## Exercise:
In the records below, begin at the line that has "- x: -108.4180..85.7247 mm" and stop after the line that has "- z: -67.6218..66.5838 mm"; quote those lines verbatim and nothing more.
*** Record excerpts ***
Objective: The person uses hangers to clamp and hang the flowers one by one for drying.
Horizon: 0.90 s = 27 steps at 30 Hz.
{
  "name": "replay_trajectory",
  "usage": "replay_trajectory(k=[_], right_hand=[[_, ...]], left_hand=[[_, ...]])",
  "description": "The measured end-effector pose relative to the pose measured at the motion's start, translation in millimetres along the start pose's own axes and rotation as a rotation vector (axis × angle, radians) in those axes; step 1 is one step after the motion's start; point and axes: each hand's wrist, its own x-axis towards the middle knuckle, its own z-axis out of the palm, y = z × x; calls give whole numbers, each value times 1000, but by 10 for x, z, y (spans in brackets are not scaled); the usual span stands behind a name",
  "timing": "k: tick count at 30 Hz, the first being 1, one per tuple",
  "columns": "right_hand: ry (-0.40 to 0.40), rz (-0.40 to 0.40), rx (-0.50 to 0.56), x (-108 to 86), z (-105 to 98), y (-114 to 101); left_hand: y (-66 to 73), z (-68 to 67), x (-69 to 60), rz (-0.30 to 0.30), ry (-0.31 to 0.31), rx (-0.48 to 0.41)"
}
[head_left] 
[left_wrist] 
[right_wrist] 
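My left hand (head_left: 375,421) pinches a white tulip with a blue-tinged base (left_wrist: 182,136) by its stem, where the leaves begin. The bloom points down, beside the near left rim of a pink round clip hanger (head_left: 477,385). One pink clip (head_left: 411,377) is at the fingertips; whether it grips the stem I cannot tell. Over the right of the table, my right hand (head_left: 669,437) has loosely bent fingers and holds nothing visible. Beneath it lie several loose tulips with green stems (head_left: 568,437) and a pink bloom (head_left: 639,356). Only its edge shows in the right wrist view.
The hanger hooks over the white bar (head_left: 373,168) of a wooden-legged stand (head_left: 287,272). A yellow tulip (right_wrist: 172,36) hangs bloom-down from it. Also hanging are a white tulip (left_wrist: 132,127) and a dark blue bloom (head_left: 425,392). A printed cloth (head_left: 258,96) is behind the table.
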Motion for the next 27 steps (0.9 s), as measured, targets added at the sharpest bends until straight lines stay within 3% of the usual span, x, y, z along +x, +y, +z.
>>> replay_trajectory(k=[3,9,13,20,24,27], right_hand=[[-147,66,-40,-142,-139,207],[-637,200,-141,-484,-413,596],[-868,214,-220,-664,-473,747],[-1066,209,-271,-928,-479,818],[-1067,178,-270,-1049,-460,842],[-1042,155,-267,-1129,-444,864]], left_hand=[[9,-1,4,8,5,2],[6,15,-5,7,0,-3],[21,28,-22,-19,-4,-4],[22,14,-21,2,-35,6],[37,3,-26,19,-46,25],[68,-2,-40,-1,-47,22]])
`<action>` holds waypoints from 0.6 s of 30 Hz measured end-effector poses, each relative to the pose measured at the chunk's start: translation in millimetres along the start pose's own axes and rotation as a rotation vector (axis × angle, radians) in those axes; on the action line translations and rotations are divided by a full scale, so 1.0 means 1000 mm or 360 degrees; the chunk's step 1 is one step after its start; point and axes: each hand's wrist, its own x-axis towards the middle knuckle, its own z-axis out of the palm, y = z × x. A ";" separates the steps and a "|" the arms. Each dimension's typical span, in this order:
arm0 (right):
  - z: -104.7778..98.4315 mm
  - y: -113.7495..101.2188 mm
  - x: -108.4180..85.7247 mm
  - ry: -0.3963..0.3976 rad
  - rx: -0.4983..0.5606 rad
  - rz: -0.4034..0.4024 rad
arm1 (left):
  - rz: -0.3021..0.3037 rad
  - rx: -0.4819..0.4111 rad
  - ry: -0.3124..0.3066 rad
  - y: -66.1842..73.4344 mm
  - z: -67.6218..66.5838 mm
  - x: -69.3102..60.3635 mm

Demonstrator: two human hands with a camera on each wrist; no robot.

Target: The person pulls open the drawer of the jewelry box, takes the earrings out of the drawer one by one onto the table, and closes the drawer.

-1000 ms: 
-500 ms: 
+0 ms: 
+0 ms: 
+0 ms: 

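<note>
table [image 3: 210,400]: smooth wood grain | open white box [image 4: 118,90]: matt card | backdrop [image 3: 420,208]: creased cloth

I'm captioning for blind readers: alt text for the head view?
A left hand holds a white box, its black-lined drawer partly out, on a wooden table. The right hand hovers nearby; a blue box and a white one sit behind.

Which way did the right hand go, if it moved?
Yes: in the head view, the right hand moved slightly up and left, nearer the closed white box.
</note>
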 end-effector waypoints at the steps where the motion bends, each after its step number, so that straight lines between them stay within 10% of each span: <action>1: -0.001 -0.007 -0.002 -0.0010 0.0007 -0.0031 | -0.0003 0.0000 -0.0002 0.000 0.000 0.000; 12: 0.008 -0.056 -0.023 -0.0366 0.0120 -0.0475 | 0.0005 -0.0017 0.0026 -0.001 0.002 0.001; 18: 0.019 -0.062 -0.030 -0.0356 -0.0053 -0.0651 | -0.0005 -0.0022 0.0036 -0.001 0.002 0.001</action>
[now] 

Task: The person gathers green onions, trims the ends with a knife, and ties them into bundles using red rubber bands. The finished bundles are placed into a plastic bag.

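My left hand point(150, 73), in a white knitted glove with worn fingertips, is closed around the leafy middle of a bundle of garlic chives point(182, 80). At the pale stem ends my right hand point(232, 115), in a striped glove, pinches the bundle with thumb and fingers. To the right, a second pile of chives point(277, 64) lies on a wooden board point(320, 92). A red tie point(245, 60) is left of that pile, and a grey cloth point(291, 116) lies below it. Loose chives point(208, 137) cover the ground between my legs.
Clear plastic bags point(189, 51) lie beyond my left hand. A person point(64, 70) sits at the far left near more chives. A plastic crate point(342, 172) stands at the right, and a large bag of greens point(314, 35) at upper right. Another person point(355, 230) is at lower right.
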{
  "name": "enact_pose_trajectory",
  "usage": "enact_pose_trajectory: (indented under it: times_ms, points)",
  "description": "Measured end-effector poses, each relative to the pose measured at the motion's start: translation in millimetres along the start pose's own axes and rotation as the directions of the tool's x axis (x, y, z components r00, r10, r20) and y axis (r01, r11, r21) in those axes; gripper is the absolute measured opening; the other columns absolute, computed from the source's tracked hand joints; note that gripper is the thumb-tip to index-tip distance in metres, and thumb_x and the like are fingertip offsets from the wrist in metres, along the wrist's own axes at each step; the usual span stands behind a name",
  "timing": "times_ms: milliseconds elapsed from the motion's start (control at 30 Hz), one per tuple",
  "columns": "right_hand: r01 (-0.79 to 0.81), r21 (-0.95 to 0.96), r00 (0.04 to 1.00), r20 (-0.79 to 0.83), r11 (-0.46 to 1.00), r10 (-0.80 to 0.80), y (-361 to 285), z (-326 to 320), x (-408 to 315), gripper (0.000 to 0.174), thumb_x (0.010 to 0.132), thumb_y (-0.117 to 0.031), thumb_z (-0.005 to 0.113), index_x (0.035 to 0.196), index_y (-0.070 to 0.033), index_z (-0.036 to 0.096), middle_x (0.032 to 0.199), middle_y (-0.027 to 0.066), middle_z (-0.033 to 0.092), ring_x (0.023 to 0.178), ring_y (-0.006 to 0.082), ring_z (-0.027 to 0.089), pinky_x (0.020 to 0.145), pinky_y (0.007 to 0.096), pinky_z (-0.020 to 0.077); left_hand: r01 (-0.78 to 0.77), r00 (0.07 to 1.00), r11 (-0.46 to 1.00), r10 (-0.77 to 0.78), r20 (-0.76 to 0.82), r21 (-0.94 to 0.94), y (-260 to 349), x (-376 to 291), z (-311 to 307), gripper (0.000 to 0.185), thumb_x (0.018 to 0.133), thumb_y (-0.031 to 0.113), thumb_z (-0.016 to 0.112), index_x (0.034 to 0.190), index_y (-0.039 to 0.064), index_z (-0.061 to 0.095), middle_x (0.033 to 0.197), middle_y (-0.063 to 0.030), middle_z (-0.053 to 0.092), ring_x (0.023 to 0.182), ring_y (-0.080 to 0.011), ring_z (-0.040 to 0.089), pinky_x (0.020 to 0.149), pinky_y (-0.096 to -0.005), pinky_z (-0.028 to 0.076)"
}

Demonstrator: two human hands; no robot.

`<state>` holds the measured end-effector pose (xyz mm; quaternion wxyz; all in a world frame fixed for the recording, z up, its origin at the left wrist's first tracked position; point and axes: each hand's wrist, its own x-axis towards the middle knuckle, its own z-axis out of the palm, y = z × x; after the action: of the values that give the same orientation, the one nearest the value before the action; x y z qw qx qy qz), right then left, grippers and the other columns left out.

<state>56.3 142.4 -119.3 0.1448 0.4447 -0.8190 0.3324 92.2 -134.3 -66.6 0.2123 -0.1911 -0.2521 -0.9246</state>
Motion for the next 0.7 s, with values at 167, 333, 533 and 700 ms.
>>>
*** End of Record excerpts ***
## Response area:
  - x: -108.4180..85.7247 mm
  - ry: -0.3963..0.3976 rad
  - rx: -0.4983..0.5606 rad
  - rz: -0.4034..0.4024 rad
arm1 (left):
  - rz: -0.3021..0.3037 rad
  - rx: -0.4819..0.4111 rad
  - ry: -0.3124..0.3066 rad
  - y: -66.1842..73.4344 mm
  - z: -67.6218..66.5838 mm

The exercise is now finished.